=== DESCRIPTION OF THE TASK ===
A single number is expected: the count of lines in the records below that contain "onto".

=== MATERIAL FOR THIS EXERCISE ===

◇ ◇ ◇ ◇ ◇ ◇ ◇

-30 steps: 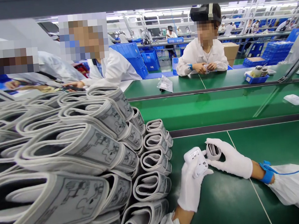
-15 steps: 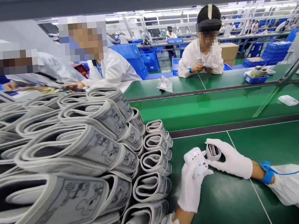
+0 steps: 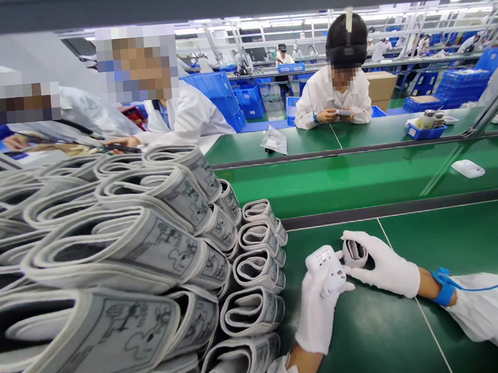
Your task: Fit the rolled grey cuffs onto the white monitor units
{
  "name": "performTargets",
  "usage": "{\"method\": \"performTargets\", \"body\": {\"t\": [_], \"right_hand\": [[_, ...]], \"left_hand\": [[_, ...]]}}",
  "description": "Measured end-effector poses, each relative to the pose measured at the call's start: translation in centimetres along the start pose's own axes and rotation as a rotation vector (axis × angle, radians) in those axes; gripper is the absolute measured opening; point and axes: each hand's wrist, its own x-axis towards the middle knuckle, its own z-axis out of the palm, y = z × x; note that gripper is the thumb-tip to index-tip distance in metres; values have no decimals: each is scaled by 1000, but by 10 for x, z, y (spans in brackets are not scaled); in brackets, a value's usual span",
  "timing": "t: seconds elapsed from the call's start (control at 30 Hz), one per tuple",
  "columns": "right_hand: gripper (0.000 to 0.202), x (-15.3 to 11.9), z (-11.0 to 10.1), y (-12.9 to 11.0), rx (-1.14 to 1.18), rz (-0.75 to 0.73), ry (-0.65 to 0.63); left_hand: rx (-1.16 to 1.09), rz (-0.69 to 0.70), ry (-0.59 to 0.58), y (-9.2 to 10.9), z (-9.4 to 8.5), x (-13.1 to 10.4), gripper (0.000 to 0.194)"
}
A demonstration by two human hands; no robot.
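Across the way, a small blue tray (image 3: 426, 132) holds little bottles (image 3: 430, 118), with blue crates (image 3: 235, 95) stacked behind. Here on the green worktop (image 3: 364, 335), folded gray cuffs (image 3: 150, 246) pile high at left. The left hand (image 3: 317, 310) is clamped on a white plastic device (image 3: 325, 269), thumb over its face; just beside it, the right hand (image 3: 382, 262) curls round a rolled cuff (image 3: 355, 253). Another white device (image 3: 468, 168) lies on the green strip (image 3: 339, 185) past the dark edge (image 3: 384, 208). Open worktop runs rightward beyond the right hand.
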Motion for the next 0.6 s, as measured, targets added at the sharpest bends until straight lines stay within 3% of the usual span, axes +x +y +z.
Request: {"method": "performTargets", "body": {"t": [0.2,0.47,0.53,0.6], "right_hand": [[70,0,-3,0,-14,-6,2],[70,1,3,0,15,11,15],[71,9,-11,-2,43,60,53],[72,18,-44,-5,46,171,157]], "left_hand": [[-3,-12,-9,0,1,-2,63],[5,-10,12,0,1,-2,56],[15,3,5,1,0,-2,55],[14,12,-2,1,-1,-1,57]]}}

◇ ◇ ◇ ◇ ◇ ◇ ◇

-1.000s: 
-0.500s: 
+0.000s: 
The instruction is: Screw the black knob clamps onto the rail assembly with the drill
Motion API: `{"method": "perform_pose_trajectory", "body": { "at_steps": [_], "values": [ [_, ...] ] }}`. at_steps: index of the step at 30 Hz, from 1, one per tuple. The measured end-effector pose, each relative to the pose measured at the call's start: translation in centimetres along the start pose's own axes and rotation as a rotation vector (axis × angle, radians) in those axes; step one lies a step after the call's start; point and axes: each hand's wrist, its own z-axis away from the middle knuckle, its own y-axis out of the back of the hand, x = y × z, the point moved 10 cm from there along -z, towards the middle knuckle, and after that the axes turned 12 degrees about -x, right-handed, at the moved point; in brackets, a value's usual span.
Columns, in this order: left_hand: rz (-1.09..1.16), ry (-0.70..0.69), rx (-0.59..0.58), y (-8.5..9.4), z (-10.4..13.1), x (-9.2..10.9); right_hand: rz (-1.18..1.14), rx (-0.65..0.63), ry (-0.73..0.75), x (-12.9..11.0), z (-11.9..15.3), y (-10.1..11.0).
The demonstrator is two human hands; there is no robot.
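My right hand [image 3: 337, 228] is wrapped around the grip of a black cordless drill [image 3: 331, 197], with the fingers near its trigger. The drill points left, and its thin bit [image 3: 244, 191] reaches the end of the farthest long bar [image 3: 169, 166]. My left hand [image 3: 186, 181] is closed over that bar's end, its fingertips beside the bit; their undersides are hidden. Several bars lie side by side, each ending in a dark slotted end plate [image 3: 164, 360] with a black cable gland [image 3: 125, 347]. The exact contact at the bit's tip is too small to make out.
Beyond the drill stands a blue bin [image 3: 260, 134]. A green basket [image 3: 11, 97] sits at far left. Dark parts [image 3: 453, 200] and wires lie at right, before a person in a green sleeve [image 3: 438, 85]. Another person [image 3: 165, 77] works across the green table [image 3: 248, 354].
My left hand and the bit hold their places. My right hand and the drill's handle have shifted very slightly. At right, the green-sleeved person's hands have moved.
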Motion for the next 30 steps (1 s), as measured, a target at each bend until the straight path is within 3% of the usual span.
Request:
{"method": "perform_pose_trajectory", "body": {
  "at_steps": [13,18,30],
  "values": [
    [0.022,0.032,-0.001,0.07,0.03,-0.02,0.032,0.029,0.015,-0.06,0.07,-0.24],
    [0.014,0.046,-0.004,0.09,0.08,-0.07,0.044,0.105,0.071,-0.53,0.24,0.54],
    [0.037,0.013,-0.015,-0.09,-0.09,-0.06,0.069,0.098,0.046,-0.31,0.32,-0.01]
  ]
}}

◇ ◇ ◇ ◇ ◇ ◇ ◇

=== EXPECTED ANSWER ===
2